[Work instruction] Transcribe the listing word for word. Begin at its first line and end with the line containing "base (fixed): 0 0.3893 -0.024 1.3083".

BEGIN Data below

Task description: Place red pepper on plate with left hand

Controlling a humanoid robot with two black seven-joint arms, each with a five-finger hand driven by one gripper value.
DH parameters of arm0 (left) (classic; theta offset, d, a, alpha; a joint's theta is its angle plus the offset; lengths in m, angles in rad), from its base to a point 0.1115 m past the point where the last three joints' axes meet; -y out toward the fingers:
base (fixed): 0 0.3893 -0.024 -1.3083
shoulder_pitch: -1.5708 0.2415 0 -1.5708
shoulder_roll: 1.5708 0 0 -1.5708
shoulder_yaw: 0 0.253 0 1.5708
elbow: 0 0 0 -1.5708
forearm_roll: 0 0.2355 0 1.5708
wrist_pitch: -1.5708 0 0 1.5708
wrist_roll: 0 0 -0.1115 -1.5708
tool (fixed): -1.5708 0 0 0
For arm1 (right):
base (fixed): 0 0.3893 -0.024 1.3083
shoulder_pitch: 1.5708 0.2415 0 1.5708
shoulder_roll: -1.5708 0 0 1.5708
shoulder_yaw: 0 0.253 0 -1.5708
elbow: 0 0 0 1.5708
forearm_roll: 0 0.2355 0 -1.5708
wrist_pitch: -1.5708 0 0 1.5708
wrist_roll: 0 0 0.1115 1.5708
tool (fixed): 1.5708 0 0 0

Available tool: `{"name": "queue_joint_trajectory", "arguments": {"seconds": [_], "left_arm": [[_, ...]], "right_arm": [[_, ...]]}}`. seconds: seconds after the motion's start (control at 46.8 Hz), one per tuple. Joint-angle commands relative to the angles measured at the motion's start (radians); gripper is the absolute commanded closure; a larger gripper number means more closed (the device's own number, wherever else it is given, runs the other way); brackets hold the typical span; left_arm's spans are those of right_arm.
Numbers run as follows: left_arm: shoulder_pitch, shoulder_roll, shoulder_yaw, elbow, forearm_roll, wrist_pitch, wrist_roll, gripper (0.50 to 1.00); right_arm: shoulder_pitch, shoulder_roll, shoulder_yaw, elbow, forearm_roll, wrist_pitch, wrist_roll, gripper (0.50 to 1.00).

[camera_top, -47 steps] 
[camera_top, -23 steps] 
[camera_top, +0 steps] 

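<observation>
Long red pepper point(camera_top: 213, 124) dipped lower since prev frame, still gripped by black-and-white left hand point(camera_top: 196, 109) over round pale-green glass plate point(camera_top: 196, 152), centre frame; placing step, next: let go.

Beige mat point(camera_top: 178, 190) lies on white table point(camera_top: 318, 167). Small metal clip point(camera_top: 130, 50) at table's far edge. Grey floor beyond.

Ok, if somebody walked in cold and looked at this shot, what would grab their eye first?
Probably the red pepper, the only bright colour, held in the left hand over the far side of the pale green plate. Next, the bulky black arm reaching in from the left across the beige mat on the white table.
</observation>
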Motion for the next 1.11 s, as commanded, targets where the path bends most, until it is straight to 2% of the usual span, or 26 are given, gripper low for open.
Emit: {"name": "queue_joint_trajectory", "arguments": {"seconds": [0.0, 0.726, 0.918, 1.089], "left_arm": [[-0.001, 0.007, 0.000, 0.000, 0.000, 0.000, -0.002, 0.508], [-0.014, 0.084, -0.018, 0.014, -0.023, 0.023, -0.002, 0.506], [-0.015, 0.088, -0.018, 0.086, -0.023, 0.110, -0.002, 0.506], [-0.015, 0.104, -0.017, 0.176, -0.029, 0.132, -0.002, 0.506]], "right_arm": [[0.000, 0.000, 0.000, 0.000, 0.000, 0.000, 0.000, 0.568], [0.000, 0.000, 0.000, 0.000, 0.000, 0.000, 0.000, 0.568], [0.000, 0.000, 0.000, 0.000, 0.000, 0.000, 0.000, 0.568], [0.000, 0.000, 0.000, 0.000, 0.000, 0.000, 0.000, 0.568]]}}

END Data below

[Expected output]
Task description: Place red pepper on plate with left hand

Controlling a humanoid robot with two black seven-joint arms, each with a five-finger hand driven by one gripper value.
DH parameters of arm0 (left) (classic; theta offset, d, a, alpha; a joint's theta is its angle plus the offset; lengths in m, angles in rad), from its base to a point 0.1115 m past the point where the last three joints' axes meet; -y out toward the fingers:
base (fixed): 0 0.3893 -0.024 -1.3083
shoulder_pitch: -1.5708 0.2415 0 -1.5708
shoulder_roll: 1.5708 0 0 -1.5708
shoulder_yaw: 0 0.253 0 1.5708
elbow: 0 0 0 -1.5708
forearm_roll: 0 0.2355 0 1.5708
wrist_pitch: -1.5708 0 0 1.5708
wrist_roll: 0 0 -0.1115 -1.5708
tool (fixed): -1.5708 0 0 0
For arm1 (right):
base (fixed): 0 0.3893 -0.024 1.3083

No additional answer is needed.